Online Catalogs and Users

In 1999, Barnes & Noble decided to accept customer reviews of the books it sold on its website. I had to manage that. Customers would come to the site and post comments on the books they were reading - the VPs at the time thought it was a great way to get content onto the site without editorial staff to create it.

What a monster.

Yes, we set up filters to catch posts with offensive or hate-based language. But you can't catch everything. And it wasn't long before B&N found itself on the receiving end of letters from various lawyers, citing various posts as defamatory, etc. "So-and-so stole my idea" is not going to trip any filters.

Machines don't catch everything. You need humans to look over your content.
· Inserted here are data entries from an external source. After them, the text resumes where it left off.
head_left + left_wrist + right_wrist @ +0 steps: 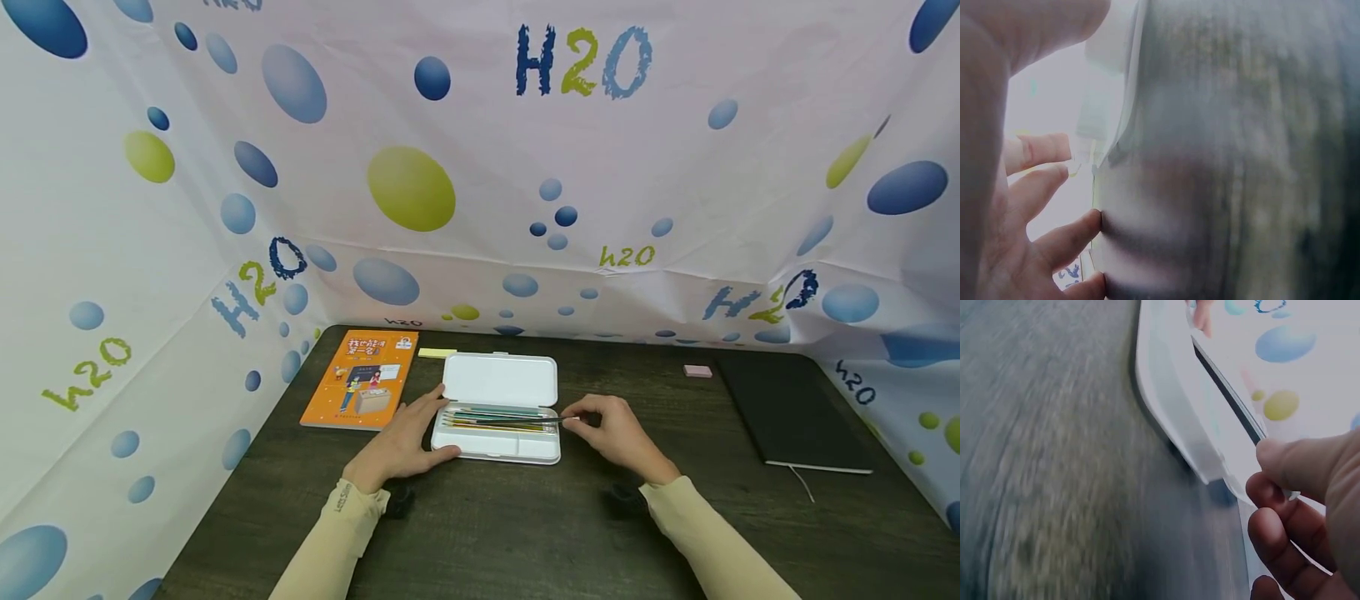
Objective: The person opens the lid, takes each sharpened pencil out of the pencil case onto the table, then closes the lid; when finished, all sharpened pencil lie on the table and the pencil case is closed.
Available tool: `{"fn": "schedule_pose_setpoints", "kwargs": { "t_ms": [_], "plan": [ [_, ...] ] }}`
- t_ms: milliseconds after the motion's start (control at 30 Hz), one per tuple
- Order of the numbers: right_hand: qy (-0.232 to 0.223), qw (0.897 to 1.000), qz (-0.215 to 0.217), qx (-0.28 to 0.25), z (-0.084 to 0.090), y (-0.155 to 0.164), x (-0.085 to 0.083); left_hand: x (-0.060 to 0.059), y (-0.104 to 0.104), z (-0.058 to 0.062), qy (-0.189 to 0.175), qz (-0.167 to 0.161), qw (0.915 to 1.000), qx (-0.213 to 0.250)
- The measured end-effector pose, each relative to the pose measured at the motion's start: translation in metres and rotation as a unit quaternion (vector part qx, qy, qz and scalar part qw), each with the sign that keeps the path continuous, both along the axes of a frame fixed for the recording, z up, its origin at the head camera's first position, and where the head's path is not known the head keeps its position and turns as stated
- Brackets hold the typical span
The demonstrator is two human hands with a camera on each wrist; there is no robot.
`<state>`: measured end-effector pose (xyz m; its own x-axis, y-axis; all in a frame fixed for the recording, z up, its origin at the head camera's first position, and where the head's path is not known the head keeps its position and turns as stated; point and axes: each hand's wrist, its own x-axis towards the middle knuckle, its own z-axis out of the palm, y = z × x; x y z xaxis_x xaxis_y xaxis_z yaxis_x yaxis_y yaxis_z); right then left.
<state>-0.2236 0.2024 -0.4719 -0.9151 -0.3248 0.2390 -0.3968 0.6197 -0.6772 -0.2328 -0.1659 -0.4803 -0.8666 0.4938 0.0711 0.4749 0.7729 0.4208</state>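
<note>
A white pencil case lies open in the middle of the dark table, lid flipped back. Several coloured pencils lie side by side in its tray. My left hand rests against the case's left end, thumb along the front edge and fingers touching its side. At the case's right end, my right hand pinches the tip of a thin pencil between thumb and fingers. The right wrist view shows the case from its end, blurred.
An orange book lies left of the case, with a yellow sticky pad behind it. A pink eraser and a black notebook are on the right. Bubble-print cloth walls enclose the table on three sides.
</note>
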Motion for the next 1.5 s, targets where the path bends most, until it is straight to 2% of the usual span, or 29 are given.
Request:
{"fn": "schedule_pose_setpoints", "kwargs": {
  "t_ms": [267, 467, 600, 767, 867, 1233, 1500],
  "plan": [
    [0.011, 0.999, -0.014, -0.038, 0.0, 0.025, 0.007, 0.0, -0.001, -0.002, -0.003, -0.003, 1.0, 0.003],
    [0.034, 0.997, -0.032, -0.063, 0.0, 0.059, 0.015, -0.001, -0.001, -0.002, -0.004, -0.002, 1.0, 0.001],
    [0.044, 0.995, -0.066, -0.056, 0.002, 0.088, 0.026, -0.002, 0.0, -0.001, -0.001, -0.002, 1.0, -0.001],
    [0.052, 0.99, -0.129, -0.028, 0.002, 0.119, 0.039, -0.002, 0.0, 0.0, -0.002, -0.003, 1.0, -0.002],
    [0.052, 0.987, -0.148, -0.023, 0.002, 0.132, 0.044, -0.002, 0.0, 0.0, -0.002, -0.002, 1.0, -0.004],
    [0.024, 0.978, -0.208, -0.012, -0.004, 0.153, 0.047, -0.002, 0.0, -0.001, 0.0, -0.001, 1.0, -0.004],
    [0.026, 0.975, -0.22, 0.004, -0.016, 0.156, 0.044, -0.002, 0.0, -0.001, 0.002, -0.003, 1.0, -0.004]
  ]
}}
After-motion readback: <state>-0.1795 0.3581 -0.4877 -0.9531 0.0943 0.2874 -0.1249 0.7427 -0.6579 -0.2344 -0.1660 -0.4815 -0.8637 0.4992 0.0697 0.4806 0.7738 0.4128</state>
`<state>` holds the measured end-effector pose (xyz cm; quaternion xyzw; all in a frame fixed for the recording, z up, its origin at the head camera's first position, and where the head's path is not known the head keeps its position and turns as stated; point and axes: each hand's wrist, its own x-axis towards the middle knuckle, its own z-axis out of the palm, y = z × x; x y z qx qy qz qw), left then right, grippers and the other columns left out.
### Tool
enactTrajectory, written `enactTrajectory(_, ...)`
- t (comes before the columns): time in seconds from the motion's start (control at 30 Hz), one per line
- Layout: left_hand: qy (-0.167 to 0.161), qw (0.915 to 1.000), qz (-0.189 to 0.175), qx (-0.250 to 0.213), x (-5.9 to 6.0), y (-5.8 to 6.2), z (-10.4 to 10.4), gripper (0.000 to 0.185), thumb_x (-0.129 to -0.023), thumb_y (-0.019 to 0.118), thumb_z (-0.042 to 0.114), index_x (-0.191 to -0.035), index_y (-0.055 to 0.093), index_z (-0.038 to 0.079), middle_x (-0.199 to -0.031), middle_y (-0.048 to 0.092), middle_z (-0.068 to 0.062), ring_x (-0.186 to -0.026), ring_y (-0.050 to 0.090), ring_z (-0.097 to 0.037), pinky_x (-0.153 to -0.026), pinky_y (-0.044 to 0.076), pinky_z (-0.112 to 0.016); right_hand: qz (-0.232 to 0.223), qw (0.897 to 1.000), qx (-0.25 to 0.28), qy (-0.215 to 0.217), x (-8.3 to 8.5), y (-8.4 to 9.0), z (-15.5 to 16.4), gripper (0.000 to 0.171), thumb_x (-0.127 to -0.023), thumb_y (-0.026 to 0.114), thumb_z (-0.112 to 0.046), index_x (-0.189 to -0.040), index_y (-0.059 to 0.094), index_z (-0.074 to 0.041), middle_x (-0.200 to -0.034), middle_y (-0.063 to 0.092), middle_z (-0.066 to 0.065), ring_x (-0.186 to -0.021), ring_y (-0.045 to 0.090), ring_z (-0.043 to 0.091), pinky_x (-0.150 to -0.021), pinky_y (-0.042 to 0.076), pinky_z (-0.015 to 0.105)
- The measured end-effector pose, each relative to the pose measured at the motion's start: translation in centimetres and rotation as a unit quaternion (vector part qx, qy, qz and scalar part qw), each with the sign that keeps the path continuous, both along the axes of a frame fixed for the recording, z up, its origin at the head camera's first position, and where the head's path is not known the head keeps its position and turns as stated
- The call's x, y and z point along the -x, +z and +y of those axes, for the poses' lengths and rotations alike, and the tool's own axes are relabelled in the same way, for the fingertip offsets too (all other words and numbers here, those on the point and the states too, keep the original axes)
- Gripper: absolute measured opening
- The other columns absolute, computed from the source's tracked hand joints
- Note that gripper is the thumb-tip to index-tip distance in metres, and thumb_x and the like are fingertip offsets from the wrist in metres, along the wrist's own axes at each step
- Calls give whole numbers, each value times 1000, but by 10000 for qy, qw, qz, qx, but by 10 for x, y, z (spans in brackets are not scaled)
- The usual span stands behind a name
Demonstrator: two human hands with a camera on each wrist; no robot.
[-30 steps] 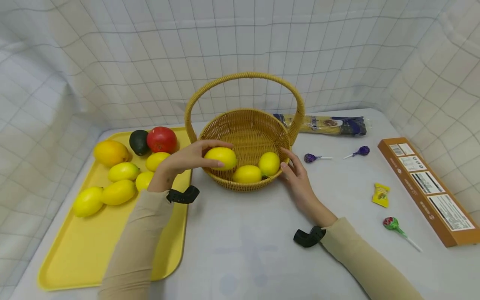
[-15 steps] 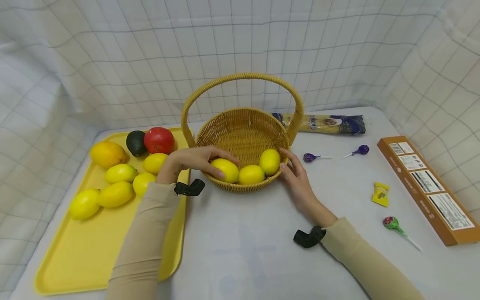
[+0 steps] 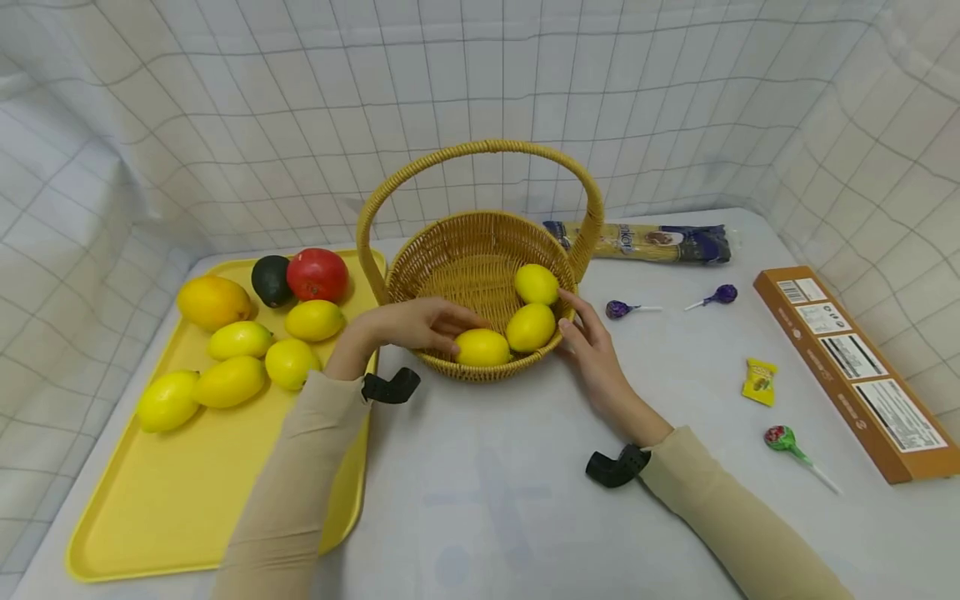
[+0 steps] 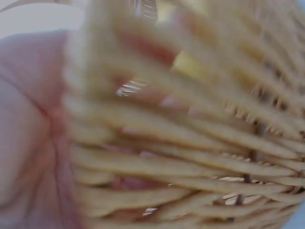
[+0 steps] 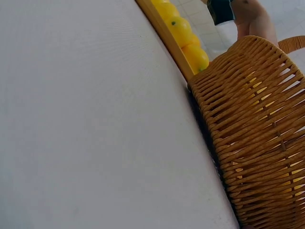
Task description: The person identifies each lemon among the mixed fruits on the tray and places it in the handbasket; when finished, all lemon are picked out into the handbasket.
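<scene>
In the head view, a wicker basket [image 3: 483,221] with a tall arched handle holds three yellow lemons: the front lemon [image 3: 482,348], the middle lemon [image 3: 531,327] and the back lemon [image 3: 536,285]. My left hand [image 3: 420,323] reaches over the basket's left rim. Its extended fingers lie beside and above the front lemon, and the thumb touches that lemon's left end. The left wrist view is blurred, showing my palm against the basket weave [image 4: 181,162]. My right hand [image 3: 596,354] holds the basket's right rim between thumb and fingers.
Left of the basket, a yellow tray [image 3: 172,508] bears several lemons, a mango-like fruit [image 3: 214,302], a dark green avocado [image 3: 272,281] and a red fruit [image 3: 318,275]. Rightward lie a spaghetti packet [image 3: 645,242], lollipops [image 3: 783,440], a yellow-wrapped sweet [image 3: 760,382] and a long box [image 3: 847,367].
My left hand has lowered the third lemon into the basket's front left and moved right. The lemons have shifted rightward and back along the rim. My right hand stays at the rim.
</scene>
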<state>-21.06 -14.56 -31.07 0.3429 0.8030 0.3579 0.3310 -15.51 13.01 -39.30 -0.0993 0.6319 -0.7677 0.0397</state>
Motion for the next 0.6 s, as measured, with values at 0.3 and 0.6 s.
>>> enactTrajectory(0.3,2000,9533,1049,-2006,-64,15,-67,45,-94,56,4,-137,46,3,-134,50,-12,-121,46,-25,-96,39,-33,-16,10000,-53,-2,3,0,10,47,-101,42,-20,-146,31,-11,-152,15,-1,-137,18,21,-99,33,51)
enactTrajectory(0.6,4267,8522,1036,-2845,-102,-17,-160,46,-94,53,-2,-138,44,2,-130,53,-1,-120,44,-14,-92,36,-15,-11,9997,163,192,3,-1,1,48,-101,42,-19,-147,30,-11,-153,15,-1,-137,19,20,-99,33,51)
These days, it's tag clouds. Look at any tag cloud and you'll see the results of users managing their own data with little thought as to how other users are managing THEIR data. On Technorati today, for example, there are tags for both "John McCain" and "McCain" - each of which gives you different search results. Shouldn't they be combined into a single tag? The tag cloud on I Can Has Cheezburger is a right royal mess - there are 3 or 4 tags for every concept (something I find particularly irksome because I use them in presentations). The tag cloud on LibraryThing is nearly unusable.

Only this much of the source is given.